- **GOAL OF THE EXERCISE**
Somewhere below, one line contains "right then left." and a later line contains "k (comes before". Output those two lines and everything between them exactly, and nothing else.

- **DATA BLOCK**
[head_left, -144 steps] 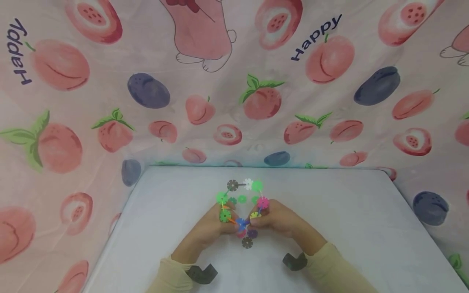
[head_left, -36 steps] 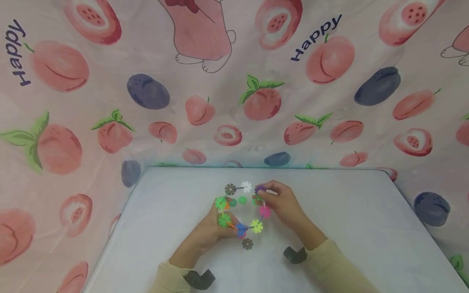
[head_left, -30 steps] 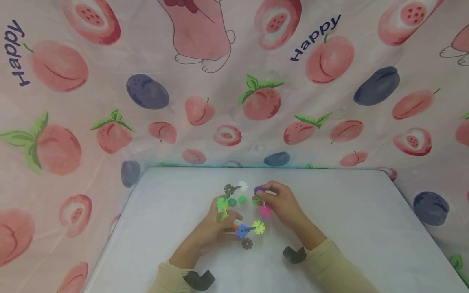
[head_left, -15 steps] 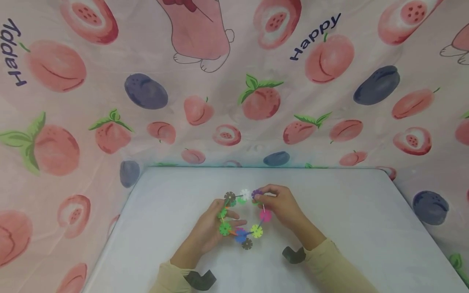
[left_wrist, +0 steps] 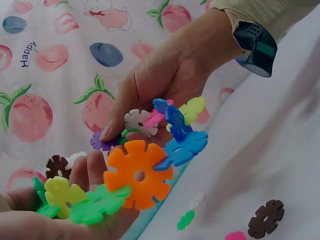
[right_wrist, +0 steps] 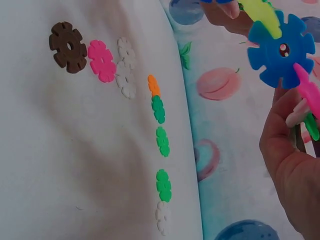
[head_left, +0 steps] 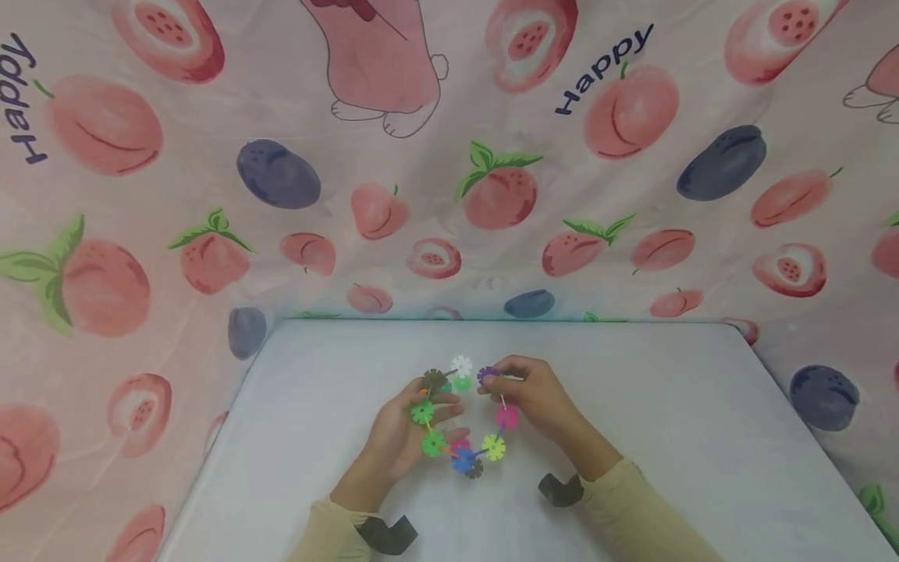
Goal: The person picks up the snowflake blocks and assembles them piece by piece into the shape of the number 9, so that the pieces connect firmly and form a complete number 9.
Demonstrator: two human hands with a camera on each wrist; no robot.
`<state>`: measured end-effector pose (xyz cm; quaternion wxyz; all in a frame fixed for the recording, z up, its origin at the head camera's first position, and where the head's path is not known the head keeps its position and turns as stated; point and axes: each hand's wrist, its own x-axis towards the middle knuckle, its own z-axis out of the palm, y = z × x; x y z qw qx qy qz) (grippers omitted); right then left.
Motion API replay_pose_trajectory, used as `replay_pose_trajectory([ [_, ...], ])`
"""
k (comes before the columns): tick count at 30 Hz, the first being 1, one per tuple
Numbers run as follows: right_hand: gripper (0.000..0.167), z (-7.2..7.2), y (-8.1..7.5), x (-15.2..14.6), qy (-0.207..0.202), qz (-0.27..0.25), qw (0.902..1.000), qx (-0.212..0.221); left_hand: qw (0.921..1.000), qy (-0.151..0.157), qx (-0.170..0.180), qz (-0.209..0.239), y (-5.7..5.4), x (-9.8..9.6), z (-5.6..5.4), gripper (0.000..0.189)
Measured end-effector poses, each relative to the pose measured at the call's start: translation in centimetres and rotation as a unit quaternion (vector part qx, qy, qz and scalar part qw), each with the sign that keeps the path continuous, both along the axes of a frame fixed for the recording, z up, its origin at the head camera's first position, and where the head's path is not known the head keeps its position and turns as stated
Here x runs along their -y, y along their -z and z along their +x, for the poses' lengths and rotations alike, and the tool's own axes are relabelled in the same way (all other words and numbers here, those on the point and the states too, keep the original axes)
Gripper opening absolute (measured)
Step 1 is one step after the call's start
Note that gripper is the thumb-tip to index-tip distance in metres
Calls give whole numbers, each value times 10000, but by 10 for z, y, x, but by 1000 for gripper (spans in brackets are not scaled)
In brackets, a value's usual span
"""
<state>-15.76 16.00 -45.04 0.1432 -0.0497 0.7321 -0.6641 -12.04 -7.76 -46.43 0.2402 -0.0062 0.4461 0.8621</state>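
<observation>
A chain [head_left: 463,459] of flat plastic discs hangs above the white table [head_left: 611,375] between a person's two hands. Its discs are round, notched along the rim and pierced at the centre, slotted into one another in green, yellow, orange, blue, pink, white, brown and purple. Neighbours sit at angles: in the left wrist view the orange disc [left_wrist: 125,172] shows its flat face, while in the head view several links look like thin bars, edge-on.

The chain bends into an almost closed ring, about as long as it is wide, so no long axis stands out. Its bow curves toward the person; its ends, the white disc [head_left: 461,366] and the purple disc [head_left: 486,372], face each other on the far side, just apart.

The right hand [head_left: 535,392] pinches the purple disc. The left hand [head_left: 398,431] supports the chain's left side, its fingers extended. Loose discs [right_wrist: 101,61] lie on the table.
</observation>
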Motion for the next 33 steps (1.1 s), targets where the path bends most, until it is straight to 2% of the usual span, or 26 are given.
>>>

- **RESPONSE AREA**
`<state>`: measured end-effector pose (xyz cm; quaternion wxyz; all in a frame fixed for the recording, z up, its origin at the head camera's first position, and where the head's path is not known the head keeps its position and turns as stated; point and axes: each hand's wrist, its own x-axis towards the middle knuckle, its own z-axis out of the palm, y = z × x; x y z qw qx qy qz) (grippers omitted); right then left.
Motion API replay_pose_trajectory, used as `replay_pose_trajectory([ [_, ...], ])`
"""
k (comes before the columns): tick count at 30 Hz, the first being 1, one per tuple

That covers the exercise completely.